◆ What is needed ◆
What you return should be the complete listing, unchanged, with no pictures in it.

◆ Dataset content ◆
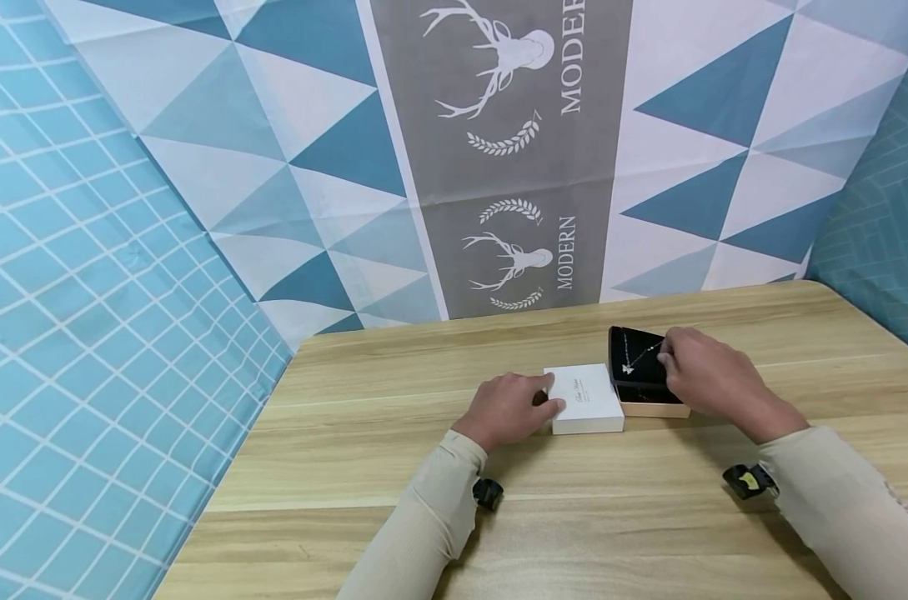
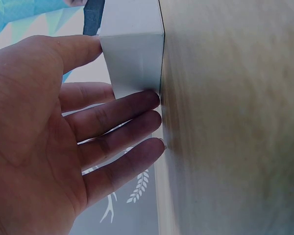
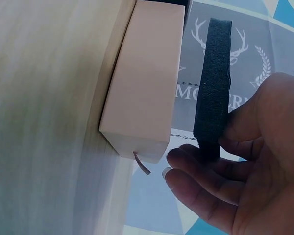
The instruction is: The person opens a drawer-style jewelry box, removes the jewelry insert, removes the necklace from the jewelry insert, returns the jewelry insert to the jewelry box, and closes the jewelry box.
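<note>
Here, black foam pad (image 3: 214,73), silvery necklace (image 1: 628,368), right hand (image 1: 710,375) pinching pad, left hand (image 1: 506,408) outspread

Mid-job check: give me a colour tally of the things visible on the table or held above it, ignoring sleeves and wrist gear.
White: 1, rectangular box with printed lettering
Pink: 1, rectangular box with a short ribbon tab
Black: 1, rectangular foam-like pad
Silver: 1, fine chain necklace with a small pendant
Total: 4
</note>
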Motion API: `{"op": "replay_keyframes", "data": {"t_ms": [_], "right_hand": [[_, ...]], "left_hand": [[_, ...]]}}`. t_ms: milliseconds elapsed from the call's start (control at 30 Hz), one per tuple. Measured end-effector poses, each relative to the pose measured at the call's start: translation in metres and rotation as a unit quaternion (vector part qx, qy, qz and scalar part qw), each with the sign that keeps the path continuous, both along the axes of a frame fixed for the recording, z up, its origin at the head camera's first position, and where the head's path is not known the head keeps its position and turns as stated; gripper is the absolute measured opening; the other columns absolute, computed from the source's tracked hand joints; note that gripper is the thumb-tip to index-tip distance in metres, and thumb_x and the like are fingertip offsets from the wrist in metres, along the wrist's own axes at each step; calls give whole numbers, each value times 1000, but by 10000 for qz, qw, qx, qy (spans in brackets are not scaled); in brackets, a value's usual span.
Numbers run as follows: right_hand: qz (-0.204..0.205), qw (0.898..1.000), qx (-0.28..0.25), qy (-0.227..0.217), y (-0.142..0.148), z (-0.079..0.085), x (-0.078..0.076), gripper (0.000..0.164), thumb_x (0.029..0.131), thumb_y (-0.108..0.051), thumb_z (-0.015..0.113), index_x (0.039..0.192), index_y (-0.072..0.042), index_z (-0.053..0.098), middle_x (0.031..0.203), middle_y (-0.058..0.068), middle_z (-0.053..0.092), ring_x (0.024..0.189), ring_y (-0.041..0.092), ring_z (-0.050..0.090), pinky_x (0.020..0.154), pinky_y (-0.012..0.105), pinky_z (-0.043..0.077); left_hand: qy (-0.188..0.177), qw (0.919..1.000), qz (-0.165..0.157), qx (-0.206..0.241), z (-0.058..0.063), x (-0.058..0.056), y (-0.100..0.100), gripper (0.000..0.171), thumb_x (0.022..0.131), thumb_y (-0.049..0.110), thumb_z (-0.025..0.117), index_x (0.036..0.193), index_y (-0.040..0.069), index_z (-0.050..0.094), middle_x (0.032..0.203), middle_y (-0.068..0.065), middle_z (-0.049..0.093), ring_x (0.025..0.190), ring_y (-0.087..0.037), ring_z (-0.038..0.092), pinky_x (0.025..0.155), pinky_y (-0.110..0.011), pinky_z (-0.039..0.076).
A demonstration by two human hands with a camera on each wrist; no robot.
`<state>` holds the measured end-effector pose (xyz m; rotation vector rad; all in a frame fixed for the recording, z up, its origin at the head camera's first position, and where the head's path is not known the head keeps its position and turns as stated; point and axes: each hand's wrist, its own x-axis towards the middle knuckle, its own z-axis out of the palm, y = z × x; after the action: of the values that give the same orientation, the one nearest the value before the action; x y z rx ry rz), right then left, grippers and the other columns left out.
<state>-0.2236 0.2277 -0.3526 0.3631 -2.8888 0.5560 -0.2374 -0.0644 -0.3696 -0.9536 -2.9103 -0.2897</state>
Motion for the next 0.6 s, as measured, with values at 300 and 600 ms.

◆ Written solution ◆
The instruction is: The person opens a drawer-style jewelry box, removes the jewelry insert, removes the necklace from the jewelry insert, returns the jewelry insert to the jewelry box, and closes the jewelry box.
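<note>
Here, black foam pad (image 3: 214,73), silvery necklace (image 1: 628,368), right hand (image 1: 710,375) pinching pad, left hand (image 1: 506,408) outspread

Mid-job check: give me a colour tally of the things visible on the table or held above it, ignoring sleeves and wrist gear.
White: 1, rectangular box with printed lettering
Pink: 1, rectangular box with a short ribbon tab
Black: 1, rectangular foam-like pad
Silver: 1, fine chain necklace with a small pendant
Total: 4
</note>
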Motion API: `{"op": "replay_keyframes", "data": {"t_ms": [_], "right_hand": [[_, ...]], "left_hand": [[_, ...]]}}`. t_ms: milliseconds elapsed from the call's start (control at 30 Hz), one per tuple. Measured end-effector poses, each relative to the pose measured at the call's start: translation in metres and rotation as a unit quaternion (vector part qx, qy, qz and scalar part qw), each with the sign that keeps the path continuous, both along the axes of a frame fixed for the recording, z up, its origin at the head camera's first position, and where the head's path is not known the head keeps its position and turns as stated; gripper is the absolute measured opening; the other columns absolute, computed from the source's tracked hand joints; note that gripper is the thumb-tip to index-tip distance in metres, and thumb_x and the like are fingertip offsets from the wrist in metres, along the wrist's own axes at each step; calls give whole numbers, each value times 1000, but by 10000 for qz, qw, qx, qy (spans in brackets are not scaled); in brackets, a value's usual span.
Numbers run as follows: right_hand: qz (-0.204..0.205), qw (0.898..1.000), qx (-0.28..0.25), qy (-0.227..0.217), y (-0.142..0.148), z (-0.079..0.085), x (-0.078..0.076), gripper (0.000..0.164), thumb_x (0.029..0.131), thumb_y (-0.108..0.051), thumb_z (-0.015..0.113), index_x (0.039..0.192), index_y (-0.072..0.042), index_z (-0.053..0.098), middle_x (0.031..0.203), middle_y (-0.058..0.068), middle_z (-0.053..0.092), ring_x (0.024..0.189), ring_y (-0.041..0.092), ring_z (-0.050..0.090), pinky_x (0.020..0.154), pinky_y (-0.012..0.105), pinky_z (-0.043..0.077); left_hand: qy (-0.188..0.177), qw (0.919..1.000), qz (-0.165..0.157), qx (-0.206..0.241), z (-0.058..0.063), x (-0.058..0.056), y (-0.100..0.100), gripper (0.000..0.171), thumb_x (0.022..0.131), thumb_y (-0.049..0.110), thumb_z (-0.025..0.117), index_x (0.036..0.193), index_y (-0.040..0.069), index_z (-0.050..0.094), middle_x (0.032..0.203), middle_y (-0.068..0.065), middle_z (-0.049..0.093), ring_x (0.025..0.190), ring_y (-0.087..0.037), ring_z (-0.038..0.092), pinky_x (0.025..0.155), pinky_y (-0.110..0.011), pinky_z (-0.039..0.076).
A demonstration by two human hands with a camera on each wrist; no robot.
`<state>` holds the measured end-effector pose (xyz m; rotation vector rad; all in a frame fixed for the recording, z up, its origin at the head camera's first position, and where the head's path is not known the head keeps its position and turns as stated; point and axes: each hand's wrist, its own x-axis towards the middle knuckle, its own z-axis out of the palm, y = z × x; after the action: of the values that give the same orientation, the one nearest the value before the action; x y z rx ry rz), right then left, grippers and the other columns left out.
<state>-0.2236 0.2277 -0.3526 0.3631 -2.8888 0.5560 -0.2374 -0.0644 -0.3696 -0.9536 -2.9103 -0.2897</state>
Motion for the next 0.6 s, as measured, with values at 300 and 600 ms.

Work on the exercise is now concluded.